Recorded data:
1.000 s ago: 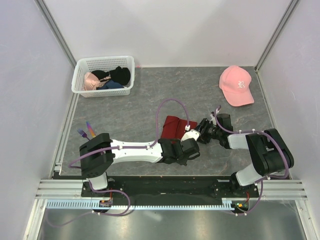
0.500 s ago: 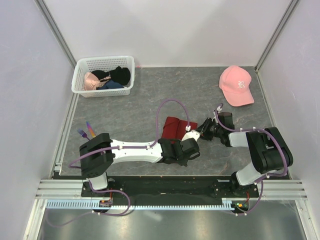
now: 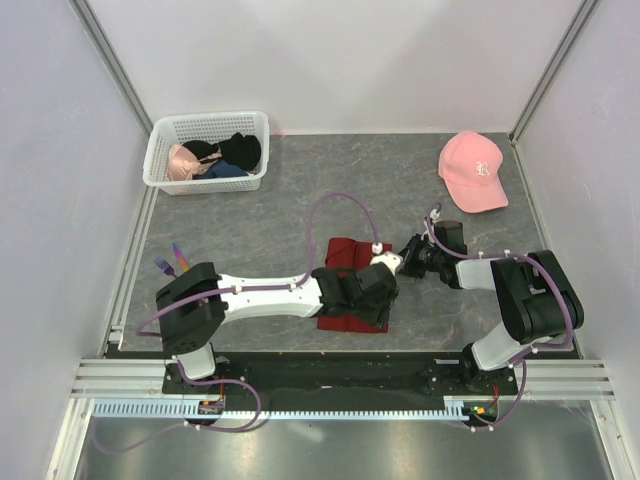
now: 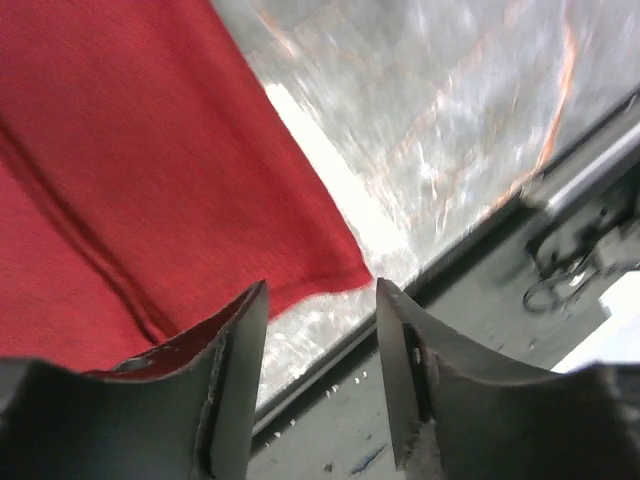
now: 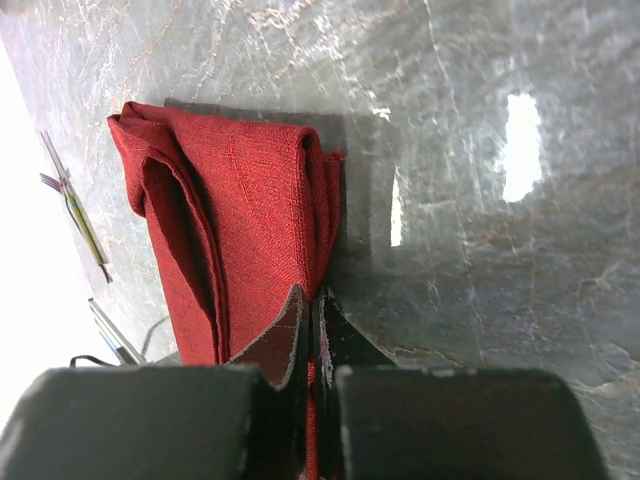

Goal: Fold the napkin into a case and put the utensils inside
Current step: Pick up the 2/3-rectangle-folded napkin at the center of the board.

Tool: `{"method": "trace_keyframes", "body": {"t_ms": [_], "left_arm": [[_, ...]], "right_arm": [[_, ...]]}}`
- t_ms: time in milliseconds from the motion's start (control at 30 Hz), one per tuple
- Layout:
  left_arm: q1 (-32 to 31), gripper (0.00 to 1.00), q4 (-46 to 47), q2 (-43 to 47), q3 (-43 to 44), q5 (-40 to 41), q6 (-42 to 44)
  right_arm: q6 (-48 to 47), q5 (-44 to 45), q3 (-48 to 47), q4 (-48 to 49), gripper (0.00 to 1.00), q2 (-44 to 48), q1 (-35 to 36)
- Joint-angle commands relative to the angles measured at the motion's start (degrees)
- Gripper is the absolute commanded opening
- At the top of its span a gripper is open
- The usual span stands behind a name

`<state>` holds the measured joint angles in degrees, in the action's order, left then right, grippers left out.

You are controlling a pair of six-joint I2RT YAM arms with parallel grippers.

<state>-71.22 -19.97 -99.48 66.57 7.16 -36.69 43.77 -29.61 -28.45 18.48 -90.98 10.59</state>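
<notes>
Napkin [image 5: 250, 190] freed by left gripper [image 4: 320, 300], jaws now wide; right gripper [image 5: 310, 300] has clamped its edge for folding.

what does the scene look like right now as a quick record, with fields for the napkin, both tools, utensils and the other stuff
napkin: dark red, folded in layers, flat on the table
right tool: shut, pinching the napkin's edge
left tool: open, above a napkin corner by the table's near edge, holding nothing
utensils: at the table's left edge, apart from the napkin, not yet inside
cap: pink, far right
basket: white, far left corner, garments inside
</notes>
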Motion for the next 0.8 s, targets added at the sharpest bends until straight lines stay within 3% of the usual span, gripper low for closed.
{"method": "trace_keyframes", "body": {"t_ms": [0,67,200,300,400,767], "left_arm": [[8.26,0.45,5.28,6.93,-2.56,-4.6,-1.81],[11.88,0.32,7.65,8.07,-4.59,-6.97,-2.33],[21.36,0.16,11.7,7.56,-8.73,-10.41,-1.99],[24.36,0.06,13.54,4.66,-8.38,-9.97,-0.76],[26.12,0.02,15.3,2.37,-8.12,-8.92,-0.4],[26.92,0.02,22.42,-7.65,-7.76,-12.6,-2.86]], "right_arm": [[-3.16,0.95,-2.49,-0.47,0.0,-0.6,-0.13],[-2.99,0.08,-2.32,0.41,0.0,-0.78,0.04],[-3.16,0.25,-2.58,0.24,0.0,-0.95,0.4],[-3.42,0.95,-3.19,-0.89,0.0,-0.6,0.66],[-3.69,1.74,-3.98,-2.39,0.0,0.01,1.27],[-2.02,3.41,-6.45,-6.18,0.0,2.82,3.65]]}}
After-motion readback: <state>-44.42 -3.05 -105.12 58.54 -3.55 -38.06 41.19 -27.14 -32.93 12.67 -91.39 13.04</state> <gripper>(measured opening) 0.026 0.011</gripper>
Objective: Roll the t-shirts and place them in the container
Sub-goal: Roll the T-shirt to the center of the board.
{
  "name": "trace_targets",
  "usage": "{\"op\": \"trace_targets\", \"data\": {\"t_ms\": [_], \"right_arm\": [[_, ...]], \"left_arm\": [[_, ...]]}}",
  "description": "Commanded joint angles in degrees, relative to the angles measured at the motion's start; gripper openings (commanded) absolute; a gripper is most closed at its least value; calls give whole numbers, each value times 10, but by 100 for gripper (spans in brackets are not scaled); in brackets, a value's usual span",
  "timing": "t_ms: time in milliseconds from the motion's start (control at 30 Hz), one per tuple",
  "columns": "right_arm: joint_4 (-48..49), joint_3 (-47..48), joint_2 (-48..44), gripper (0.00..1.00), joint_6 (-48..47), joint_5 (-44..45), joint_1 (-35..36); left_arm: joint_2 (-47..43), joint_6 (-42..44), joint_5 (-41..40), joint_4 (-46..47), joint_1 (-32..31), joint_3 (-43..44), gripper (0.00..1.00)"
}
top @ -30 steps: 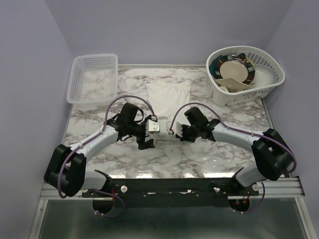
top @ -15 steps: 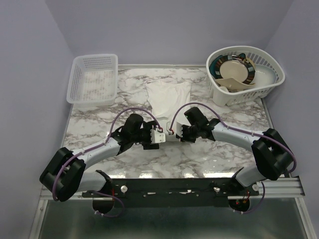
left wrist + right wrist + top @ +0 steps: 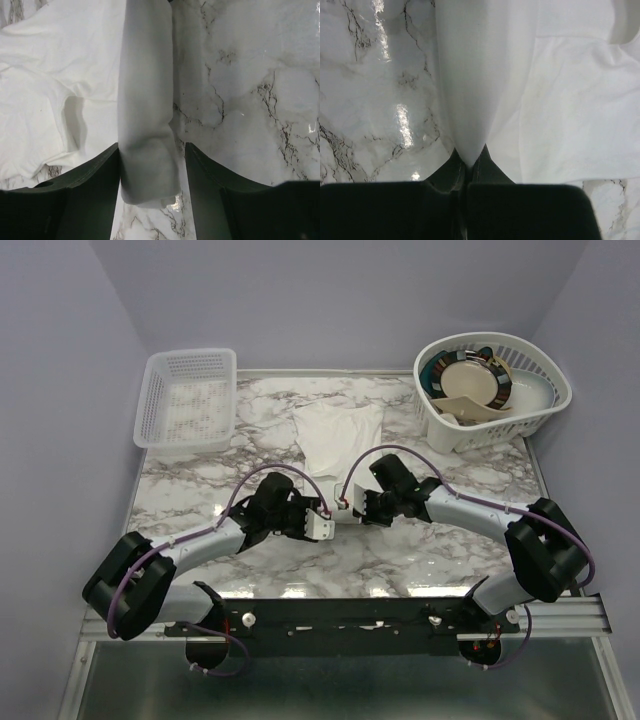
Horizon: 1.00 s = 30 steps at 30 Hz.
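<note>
A white t-shirt (image 3: 337,432) lies on the marble table at mid back, its near part drawn into a roll towards the grippers. In the left wrist view the rolled part (image 3: 147,115) runs between my left gripper's (image 3: 152,155) open jaws. The left finger touches it and the right finger stands apart from it. The flat part of the shirt (image 3: 55,90) lies to the left. My right gripper (image 3: 469,159) is shut on a pinched fold of the t-shirt (image 3: 475,85). In the top view the left gripper (image 3: 322,525) and right gripper (image 3: 349,508) nearly meet.
A rectangular white mesh basket (image 3: 187,362) stands at the back left. A round white basket (image 3: 520,425) holding plates (image 3: 470,380) stands at the back right. Bare marble table (image 3: 440,560) lies in front of and beside the arms.
My left gripper has moved right and nearer, close to the right gripper, and now straddles the roll's end. The right arm has barely moved.
</note>
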Motion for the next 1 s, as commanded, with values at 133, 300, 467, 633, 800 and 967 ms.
{"op": "trace_targets", "data": {"t_ms": [133, 300, 467, 633, 800, 967], "right_arm": [[-5, 16, -6, 1, 18, -12, 2], [-5, 11, -12, 1, 14, -14, 2], [-14, 6, -11, 1, -1, -13, 2], [-48, 11, -8, 0, -25, -37, 2], [-151, 40, 2, 0, -52, -109, -8], [-247, 72, 22, 0, -86, -149, -21]], "left_arm": [[26, 56, 18, -36, -11, 22, 49], [44, 66, 8, -39, -13, 34, 45], [50, 54, 11, -63, -13, 50, 18], [41, 33, 37, -127, -13, 72, 0], [36, 19, 103, -258, -12, 118, 0], [56, 23, 155, -387, -9, 170, 0]]}}
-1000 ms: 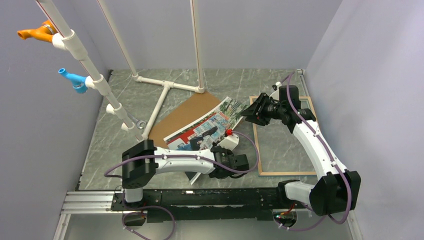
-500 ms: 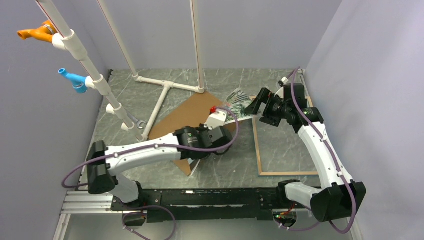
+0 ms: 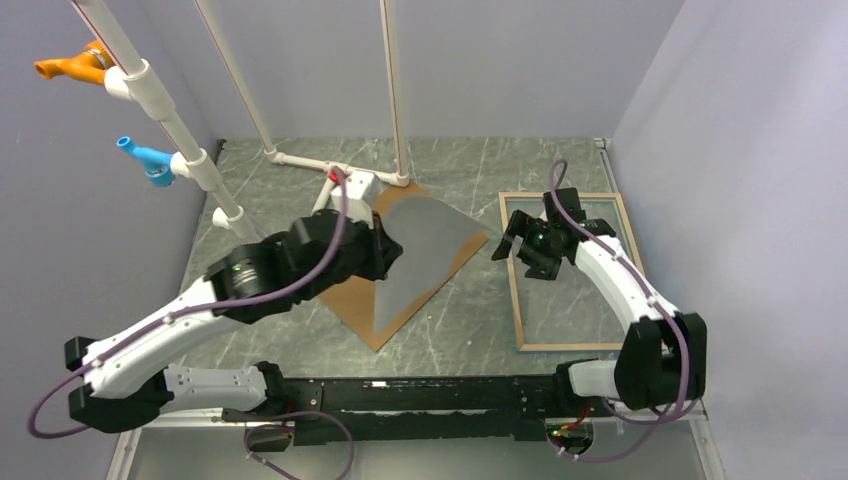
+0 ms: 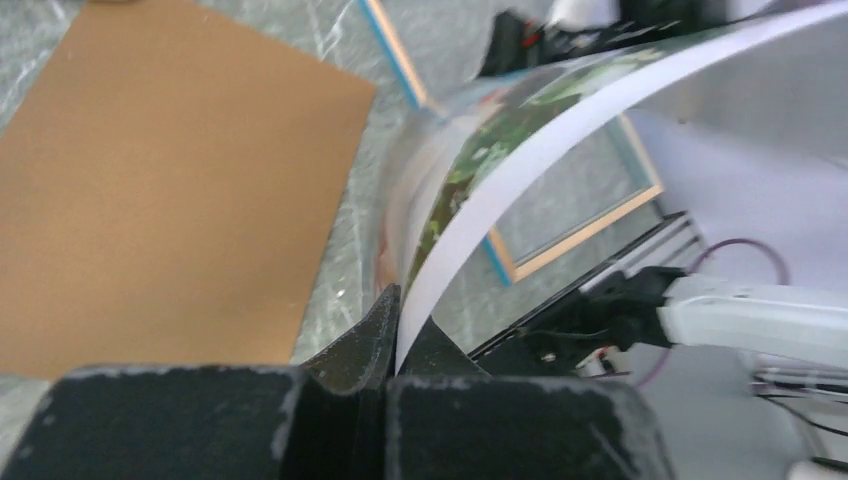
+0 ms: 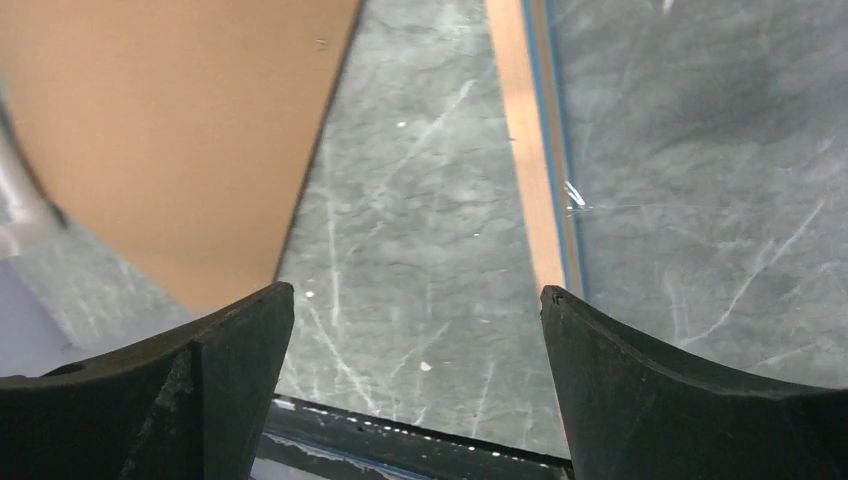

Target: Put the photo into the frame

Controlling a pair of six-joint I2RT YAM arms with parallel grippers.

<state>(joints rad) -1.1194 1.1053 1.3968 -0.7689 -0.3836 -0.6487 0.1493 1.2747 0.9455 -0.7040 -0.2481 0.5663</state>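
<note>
The photo [image 3: 425,250] hangs in the air over the brown backing board [image 3: 352,303], its plain white back up in the top view. My left gripper [image 3: 385,250] is shut on the photo's left edge. In the left wrist view the photo [image 4: 520,160] curves up out of the left gripper [image 4: 397,300], colour side to the left. The frame [image 3: 515,300] lies flat at the right, light wood face up. My right gripper [image 3: 508,235] is open and holds nothing, just left of the frame's left rail [image 5: 535,170].
The brown backing board [image 4: 170,190] lies flat left of centre. A white pipe stand [image 3: 330,175] stands at the back, with orange [image 3: 75,65] and blue [image 3: 145,158] fittings on its slanted pipe. Walls close in both sides. A black rail [image 3: 450,395] runs along the near edge.
The right gripper opened, let go of the photo and drew down beside the frame. The left arm swung up and back to the left with the photo, turning its white back up.
</note>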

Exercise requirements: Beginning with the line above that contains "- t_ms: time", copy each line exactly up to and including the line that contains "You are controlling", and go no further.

Answer to this exercise:
- t_ms: time in milliseconds from the motion's start (control at 30 Hz), one per tuple
- Layout:
  left_arm: q1 (-32 to 31), gripper (0.00 to 1.00), q4 (-46 to 47), q2 (-43 to 47), q3 (-43 to 44), q5 (-40 to 41), q6 (-42 to 44)
  right_arm: q6 (-48 to 47), q5 (-44 to 45), q3 (-48 to 47), q4 (-48 to 49), gripper (0.00 to 1.00), q2 (-44 to 48), q1 (-35 to 36)
- Joint-angle commands relative to the angles measured at the motion's start (degrees)
- Gripper is the absolute commanded opening
- At the top of its span a gripper is open
- The usual span stands behind a name

`<state>` holds the measured joint angles in degrees, in the action's order, left then right, grippers left out.

You are controlling a pair of six-joint I2RT YAM arms with parallel grippers.

The output requires nothing else.